_Work request_: Everything from the first line of the material below through the line containing "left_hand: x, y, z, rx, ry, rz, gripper" is to be printed exactly, and nothing more.

──────── Collected material ────────

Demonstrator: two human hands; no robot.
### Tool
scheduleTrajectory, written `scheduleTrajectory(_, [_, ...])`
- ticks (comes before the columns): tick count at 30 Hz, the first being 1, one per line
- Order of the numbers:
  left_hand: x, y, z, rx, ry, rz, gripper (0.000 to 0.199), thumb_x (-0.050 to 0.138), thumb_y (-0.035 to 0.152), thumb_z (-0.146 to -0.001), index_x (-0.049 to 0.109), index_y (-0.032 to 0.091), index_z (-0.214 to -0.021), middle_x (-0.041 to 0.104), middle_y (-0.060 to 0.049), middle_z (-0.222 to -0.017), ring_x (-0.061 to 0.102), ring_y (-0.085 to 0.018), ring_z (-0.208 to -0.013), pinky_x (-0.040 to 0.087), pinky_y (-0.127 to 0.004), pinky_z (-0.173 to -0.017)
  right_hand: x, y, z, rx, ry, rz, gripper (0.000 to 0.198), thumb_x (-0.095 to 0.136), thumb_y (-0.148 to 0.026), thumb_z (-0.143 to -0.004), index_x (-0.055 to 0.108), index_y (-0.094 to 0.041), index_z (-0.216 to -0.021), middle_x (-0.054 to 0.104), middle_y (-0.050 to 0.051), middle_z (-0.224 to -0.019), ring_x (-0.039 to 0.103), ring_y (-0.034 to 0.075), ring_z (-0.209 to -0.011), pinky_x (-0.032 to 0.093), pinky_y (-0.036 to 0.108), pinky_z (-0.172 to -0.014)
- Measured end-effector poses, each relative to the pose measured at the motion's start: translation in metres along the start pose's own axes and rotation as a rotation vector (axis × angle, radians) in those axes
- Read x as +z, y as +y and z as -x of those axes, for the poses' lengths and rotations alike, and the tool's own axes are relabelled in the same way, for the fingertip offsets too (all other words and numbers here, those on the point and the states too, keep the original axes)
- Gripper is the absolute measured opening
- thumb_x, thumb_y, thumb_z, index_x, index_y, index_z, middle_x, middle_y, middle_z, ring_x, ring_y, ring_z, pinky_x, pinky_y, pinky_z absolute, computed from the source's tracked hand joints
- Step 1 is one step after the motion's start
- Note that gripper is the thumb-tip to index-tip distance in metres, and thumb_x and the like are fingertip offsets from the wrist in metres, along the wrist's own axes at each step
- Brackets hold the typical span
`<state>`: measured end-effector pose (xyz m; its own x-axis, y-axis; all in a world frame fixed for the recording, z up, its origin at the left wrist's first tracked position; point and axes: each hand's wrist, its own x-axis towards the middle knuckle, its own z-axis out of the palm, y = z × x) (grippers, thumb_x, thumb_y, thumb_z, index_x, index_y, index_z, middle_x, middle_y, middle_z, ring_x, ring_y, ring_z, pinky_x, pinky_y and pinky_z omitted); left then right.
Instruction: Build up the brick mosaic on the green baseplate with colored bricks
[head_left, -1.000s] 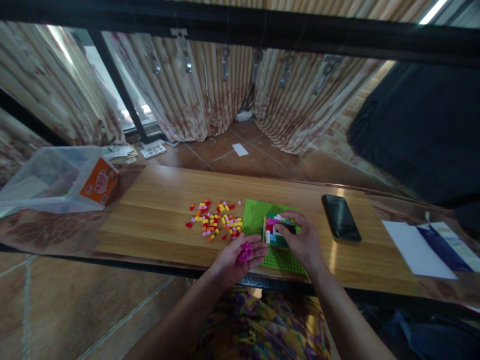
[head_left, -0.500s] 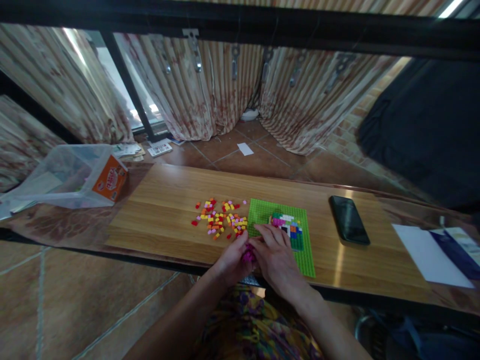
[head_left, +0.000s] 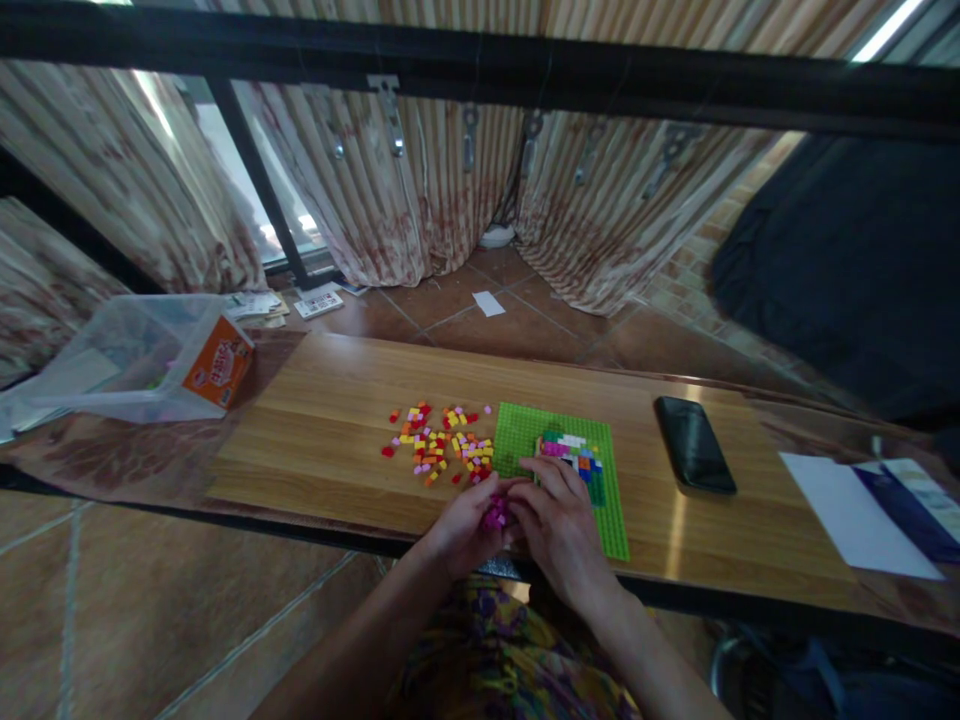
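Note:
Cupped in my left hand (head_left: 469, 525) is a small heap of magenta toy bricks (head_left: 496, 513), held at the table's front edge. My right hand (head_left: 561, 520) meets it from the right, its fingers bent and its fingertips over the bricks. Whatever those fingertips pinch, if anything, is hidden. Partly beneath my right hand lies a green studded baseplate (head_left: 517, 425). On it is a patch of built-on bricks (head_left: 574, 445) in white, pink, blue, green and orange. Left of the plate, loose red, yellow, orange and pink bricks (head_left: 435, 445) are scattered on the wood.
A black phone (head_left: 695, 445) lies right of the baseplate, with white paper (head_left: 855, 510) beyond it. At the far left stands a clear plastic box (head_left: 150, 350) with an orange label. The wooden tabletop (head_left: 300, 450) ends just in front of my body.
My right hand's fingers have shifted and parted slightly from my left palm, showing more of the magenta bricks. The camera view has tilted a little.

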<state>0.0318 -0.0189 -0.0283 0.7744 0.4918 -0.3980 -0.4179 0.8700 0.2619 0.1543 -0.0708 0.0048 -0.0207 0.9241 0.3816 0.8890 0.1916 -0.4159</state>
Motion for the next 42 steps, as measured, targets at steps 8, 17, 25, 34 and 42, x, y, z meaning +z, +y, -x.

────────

_Output of the exercise_:
Demonstrator: two human hands; no robot.
### Tool
scheduleTrajectory, written `scheduleTrajectory(_, [_, ...])`
- ticks (comes before the columns): tick count at 30 Hz, the first being 1, one per line
- Order of the numbers:
  left_hand: x, y, z, rx, ry, rz, gripper (0.000 to 0.199), thumb_x (-0.050 to 0.138), thumb_y (-0.035 to 0.152), thumb_z (-0.146 to -0.001), index_x (-0.049 to 0.109), index_y (-0.032 to 0.091), index_z (-0.214 to -0.021), middle_x (-0.041 to 0.104), middle_y (-0.060 to 0.049), middle_z (-0.222 to -0.017), ring_x (-0.061 to 0.102), ring_y (-0.085 to 0.018), ring_z (-0.208 to -0.013), pinky_x (-0.040 to 0.087), pinky_y (-0.127 to 0.004), pinky_z (-0.173 to -0.017)

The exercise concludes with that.